Cherie Novecosky’s road to graduation has taken her around the globe and back. The Calgary artist who lives by the motto, “Travel is the only thing you can buy that will make you richer,” opted for a backpack and plane tickets at the end of high school and travelled for six years before discovering the path that ultimately led her to the University of Toronto.
Novecosky will graduate in June with an undergraduate degree in art and art history, earned through the joint program offered by U of T Missisauga's department of visual studies and Sheridan College.
“This program is what brought me to UTM,” Novecosky says. “I wanted the academics, but I’m also an artist, through and through. The joint program offered me a really good balance and allowed me to study art and also attend academic lectures. I didn’t consider any other program after that.”
It was during her first year that Novecosky also realized her calling to become an art therapist. “Art therapy uses art as a medium for people to communicate and helps to get their feelings across," she says. "I originally wanted to go into social work, but I’ve always loved art. I use my own art to filter through what is going on. I realized that this was what I wanted to do.”
As a student, Novecosky threw herself into studio work, creating work with screen and mono print media and digital media. She also discovered a love of baroque art history through a course with Evonne Levy, a professor in the department of visual studies.
“I like the drama,” she says, joking that she doesn’t like drama in her life. “I also like the chiaroscuro technique and the drama between light and dark.”

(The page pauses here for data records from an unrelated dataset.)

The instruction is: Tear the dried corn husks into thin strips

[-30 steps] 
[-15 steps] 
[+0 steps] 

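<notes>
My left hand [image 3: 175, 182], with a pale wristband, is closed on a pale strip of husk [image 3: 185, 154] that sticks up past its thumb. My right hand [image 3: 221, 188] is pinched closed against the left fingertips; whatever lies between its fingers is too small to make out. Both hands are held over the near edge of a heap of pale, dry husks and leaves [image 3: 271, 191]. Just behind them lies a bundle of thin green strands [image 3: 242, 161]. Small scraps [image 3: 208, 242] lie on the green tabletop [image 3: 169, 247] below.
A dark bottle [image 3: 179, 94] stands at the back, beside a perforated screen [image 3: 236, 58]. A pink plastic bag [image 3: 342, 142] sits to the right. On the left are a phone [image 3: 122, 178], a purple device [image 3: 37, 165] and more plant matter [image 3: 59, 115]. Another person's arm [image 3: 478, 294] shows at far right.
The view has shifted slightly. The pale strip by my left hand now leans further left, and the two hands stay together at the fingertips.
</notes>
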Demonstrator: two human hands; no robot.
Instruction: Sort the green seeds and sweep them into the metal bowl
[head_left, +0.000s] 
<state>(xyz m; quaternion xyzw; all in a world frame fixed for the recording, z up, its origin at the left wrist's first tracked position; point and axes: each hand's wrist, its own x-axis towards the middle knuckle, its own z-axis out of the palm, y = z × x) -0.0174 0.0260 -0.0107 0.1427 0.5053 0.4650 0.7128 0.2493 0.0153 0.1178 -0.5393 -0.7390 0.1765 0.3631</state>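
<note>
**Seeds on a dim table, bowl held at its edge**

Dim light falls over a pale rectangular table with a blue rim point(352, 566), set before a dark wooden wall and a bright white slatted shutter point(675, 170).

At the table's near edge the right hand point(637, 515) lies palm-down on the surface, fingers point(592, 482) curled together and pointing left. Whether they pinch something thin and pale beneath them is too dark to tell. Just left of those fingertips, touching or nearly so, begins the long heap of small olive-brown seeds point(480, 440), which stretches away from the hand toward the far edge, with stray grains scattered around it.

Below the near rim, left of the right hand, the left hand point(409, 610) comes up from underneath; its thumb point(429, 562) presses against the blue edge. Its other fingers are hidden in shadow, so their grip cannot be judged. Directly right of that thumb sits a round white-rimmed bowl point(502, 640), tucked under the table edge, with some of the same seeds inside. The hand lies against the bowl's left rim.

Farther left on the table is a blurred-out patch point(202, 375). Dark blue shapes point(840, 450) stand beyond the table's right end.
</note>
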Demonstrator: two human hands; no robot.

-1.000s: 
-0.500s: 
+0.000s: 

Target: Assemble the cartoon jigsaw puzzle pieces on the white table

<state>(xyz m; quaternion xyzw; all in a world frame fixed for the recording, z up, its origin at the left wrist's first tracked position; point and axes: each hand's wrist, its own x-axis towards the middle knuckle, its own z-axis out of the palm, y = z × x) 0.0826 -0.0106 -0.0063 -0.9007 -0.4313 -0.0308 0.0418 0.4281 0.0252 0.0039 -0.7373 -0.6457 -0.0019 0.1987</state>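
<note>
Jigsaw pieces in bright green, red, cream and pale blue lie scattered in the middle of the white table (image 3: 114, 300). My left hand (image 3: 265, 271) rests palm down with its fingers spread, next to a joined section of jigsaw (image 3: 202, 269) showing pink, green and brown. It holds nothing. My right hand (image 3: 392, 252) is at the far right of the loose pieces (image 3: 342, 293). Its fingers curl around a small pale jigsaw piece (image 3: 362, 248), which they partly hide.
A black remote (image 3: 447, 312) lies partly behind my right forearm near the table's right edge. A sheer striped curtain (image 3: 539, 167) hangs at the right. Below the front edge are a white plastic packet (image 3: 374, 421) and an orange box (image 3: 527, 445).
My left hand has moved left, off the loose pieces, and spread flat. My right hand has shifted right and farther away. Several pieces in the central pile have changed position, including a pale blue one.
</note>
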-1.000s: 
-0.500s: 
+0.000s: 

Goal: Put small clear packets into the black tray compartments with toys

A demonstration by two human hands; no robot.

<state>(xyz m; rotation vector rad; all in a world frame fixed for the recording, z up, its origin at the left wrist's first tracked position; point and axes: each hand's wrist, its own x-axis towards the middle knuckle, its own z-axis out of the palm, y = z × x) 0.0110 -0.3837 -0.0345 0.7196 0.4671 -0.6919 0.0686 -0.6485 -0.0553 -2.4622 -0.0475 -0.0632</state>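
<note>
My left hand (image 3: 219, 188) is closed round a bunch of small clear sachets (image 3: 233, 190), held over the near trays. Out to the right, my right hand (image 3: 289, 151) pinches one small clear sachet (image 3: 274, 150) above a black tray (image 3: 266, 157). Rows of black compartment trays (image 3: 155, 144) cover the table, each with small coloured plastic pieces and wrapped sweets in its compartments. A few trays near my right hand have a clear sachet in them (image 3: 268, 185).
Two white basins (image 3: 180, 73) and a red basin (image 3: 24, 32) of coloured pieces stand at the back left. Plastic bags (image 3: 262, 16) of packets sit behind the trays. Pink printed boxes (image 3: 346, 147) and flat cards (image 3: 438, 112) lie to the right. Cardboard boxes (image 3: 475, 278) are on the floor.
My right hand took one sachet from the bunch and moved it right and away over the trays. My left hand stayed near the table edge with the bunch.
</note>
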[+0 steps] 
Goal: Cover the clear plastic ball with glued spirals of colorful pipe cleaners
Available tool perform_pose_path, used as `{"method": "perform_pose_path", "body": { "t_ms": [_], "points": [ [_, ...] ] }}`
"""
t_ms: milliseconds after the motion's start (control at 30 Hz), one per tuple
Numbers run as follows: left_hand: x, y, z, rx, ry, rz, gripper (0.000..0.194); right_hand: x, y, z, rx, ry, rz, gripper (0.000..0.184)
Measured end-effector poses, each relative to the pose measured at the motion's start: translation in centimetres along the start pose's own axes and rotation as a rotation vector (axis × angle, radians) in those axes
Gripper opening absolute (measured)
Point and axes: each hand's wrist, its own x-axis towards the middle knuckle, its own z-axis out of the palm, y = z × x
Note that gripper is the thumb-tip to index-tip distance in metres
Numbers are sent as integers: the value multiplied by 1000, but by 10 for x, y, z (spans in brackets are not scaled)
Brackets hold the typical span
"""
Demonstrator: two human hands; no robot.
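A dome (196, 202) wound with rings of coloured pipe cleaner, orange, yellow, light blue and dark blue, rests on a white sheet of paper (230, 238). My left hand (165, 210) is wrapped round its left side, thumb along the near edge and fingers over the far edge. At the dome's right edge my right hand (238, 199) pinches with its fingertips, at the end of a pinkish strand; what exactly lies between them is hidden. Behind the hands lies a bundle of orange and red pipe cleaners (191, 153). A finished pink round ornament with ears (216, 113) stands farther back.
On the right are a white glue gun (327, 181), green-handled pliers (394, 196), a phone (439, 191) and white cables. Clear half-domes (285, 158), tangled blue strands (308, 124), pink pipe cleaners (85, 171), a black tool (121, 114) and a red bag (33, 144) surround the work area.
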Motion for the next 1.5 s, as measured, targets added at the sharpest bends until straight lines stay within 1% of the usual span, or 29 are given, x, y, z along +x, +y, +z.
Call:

Novecosky managed to add a few more stamps to her passport as part of her education. In 2015, she was awarded a travel scholarship through U of T Mississauga's International Education Centre to spend a semester abroad at New Zealand’s University of Aukland, where she studied Maori culture art history. That experience was followed by a summer abroad in 2017 to study modern art at the University of Siena in Italy.
"My experiences abroad were absolutely incredible,” she says. “I learned so much about myself, the direction of my career and where I wanted my school career to take me. It solidified everything – the lifestyle I wanted, how much I want to do art therapy and what kind of community I want to build.”
Novecosky’s busy schedule included volunteering, part-time work and campus activities. She served as vice-president of the student dance club and as the department of visual studies student society art and art history program liaison, and volunteered as a facilitator with an art therapy workshop at U of T. She worked as a gallery attendant with the Blackwood Gallery and as a studio technician in the art studios at Sheridan College, and volunteered as a program ambassador at student recruitment events.
“I'm happy to talk about this program because I love it so much,” she says. In her final year, Novecosky was recognized with a Gordon Cressy Student Leadership Award and was selected to be the class valedictorian.
As with any journey, Novecosky experienced setbacks, including the challenges that came with building a community far from her home in Calgary, and struggles with her mental health. Novecosky says she found support through Peel Crisis helpline and U of T Mississauga's Health & Counselling Centre, as well as with her student colleagues in the art program.
“Spending late nights in studios and preparing for early morning critiques forged fast friendships,” she say. “We shared in successes, and sharing the art we created helped to create a community.”
Her personal struggles informed her upcoming solo art show, which will be exhibited in June at the Faculty Club on U of T’s downtown Toronto campus. The show will feature work from Novecosky’s “BED SERIES,” which touches on the #MeToo movement and invites the viewer into an intimate space through watercolour images of empty, unmade beds (see artwork below).
“I focus on what the sheets say,” she says of her work. “When I was struggling my own mental health, my bed was both my best and also worst place, because I could stay in there for days.”
Novecosky’s address to the 2018 graduating class carries a message about sharing stories and about finding one’s voice. “During my time at UTM, I learned to develop my critical thinking and I’m now able to solidify my voice more and express my opinions and thoughts clearly,” she says. “My time here included struggles, but it was finding my voice and who I was that made me who I am. I’m grateful for the community who supported me.”
With her convocation ceremony on the horizon, Novecosky is on the move again. This time, she’s headed to the other side of the country to begin a master's program in psychology to support her future work in art therapy. While the next step in her journey will take her far from U of T Mississauga, Novecosky hopes to continue her connection with the campus, and plans to found a community of alumni in Victoria.